Uber, best known for its smartphone-based taxi service, is expanding rapidly with initiatives less about individual rides and more about mass mobility. So far, reactions to Uber's plans for driverless vehicles, "smart routes," and shared rides seem pretty wary. Gizmodo's Alissa Walker recently summarized concerns regarding equity, wages, and potential declines in public transit ridership.

While it is helpful to anticipate what can go wrong, it is even more important to get in front of trends to harness the benefits of tech-enabled mobility. Here is a short outline of what cities and suburbs need to do now to prepare for systems that are both public and private, driver and driverless, and solo and shared.

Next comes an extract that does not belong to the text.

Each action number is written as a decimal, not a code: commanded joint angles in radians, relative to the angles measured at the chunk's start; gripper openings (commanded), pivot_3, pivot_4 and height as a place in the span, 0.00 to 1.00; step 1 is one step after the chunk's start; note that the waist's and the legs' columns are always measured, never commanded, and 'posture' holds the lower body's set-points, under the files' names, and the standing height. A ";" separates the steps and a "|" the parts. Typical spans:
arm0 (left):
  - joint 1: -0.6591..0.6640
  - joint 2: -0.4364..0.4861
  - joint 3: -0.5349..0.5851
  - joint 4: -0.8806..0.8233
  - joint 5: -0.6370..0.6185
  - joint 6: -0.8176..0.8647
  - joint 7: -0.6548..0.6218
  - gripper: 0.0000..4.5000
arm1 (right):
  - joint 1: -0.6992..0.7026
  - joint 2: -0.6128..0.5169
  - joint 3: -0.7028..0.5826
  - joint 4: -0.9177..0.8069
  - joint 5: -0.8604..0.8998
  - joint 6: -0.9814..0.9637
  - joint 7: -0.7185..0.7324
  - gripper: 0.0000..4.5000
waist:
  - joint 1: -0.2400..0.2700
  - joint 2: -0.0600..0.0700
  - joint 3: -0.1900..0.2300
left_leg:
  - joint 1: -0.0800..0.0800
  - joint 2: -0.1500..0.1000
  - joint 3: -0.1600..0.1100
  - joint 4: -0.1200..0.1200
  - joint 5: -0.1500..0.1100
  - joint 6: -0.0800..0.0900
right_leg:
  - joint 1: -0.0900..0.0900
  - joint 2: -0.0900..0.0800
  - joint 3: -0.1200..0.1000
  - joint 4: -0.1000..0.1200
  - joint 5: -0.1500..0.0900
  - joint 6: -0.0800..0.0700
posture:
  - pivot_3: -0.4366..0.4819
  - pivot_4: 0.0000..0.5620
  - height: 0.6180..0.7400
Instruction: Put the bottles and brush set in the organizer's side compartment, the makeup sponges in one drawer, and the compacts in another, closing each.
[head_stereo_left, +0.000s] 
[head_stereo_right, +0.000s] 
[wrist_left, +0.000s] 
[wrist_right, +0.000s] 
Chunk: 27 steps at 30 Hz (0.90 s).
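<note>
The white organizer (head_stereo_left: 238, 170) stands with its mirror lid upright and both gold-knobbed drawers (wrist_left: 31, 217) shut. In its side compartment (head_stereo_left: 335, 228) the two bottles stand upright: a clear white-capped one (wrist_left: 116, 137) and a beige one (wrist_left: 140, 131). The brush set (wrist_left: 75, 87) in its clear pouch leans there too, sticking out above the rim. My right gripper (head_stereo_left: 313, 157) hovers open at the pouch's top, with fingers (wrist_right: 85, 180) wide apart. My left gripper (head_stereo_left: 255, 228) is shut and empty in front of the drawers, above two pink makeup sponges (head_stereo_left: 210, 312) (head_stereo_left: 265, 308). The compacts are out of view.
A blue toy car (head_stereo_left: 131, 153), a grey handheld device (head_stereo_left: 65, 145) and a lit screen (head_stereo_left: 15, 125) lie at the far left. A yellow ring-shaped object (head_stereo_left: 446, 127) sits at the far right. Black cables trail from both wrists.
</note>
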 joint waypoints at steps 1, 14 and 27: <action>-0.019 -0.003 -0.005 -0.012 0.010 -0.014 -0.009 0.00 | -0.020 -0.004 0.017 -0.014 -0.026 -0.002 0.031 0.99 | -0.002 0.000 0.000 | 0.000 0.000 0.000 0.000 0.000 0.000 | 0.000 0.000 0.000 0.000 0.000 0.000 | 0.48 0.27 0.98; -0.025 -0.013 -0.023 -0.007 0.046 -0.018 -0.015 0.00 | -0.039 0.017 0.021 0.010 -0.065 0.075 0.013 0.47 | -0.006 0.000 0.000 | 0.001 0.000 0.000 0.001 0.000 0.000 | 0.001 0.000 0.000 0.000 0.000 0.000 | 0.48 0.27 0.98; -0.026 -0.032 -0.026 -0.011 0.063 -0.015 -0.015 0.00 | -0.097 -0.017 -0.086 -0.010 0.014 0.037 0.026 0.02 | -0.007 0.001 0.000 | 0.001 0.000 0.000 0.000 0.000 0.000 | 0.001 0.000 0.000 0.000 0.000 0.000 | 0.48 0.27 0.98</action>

  • Understand What is Unfolding: If regions sit back and do nothing, mobility companies will still go forward. Companies are already collaborating with any willing partner, whether it's a university (Virginia Tech in the Washington D.C. region), states, or cities. So the real questions need to address how services like driverless vehicles roll out and how soon this will begin to unfold.
  • Set the Big Picture: No, you don't need to slog through a four-year-long visioning process, but cities need to set a vision and expectations related to equitable service, data sharing, and use of public assets and infrastructure up front. Cities need to envision the role each mode plays, including public transit like Metro, local buses like D.C.'s Circulator and Arlington, Virginia's ART buses, active transportation, private cars, and future modes such as driverless transit.
  • Set the Priority on Transit: For the most part, the bigger the vehicle, the higher the mobility performance. Sure, driverless cars reduce the room between vehicles and supposedly help the flow of traffic, but all those cars still need the value drain of parking. Cities need to make sure conversations on driverless cars are less about individual vehicles and more about optimizing the economic power of land use plus transportation.1
  • Design New Nodes: This is the most important point for cities. Uber uses "smart routes" to suggest collection points for multiple riders, thus reducing the time needed to pick up disparate fares. As mobility companies grow and proliferate (Split, for instance, is a new ride share company in D.C.), the competition for convenient curbside collection points will be fierce. Arlington is known for perfecting transit-oriented development for heavy transit. Now there's an opportunity to invent a new kind of TOD for flexible transportation. Uber's new moves to designate collection points underscore an important point: nodes and access to those nodes matter.  This is also important because areas of town not considered transit oriented now become more attractive. Areas with some density, mixed uses, and pedestrian amenities form new nodes where travelers don't come to transit, transit comes to travelers. 
  • Rethink Infrastructure: If curbsides and new pickup "stations" in the public right of way become the hottest commodity in infrastructure, then cities need to figure out how to fairly appropriate and manage public property. Sure, taxis have picked up and discharged fares in the street for a long time. But as more travelers swap personal vehicles for hailed rides, we move the trip ends from parking spaces to streets and curbsides. This is not how we solve congestion. Data and Performance: In pre-thinking what could go wrong, cities need to establish performance benchmarks for equity, congestion management, and other pressures beyond transportation.
  • Planning for Heavier Transit: The sharing economy (including rideshare and driverless cars) is all about taking advantage of existing unused assets like empty seats in vehicles or space on roadways. Think about it: Uber and Lyft are creating transit with no new infrastructure (with help from Waze to avoid congestion points). But at what point of roadway saturation do cities need to consider heavier transit? And what does that transit look like in cities and suburbs? 

The disruption associated with Uber and Lyft is not confined to transportation. As these companies grow, their aggressive expansion plans are poised to send ripples throughout the entire municipal enterprise. Uber, perhaps unintentionally, has set off a new wave of urban planning. Are cities ready?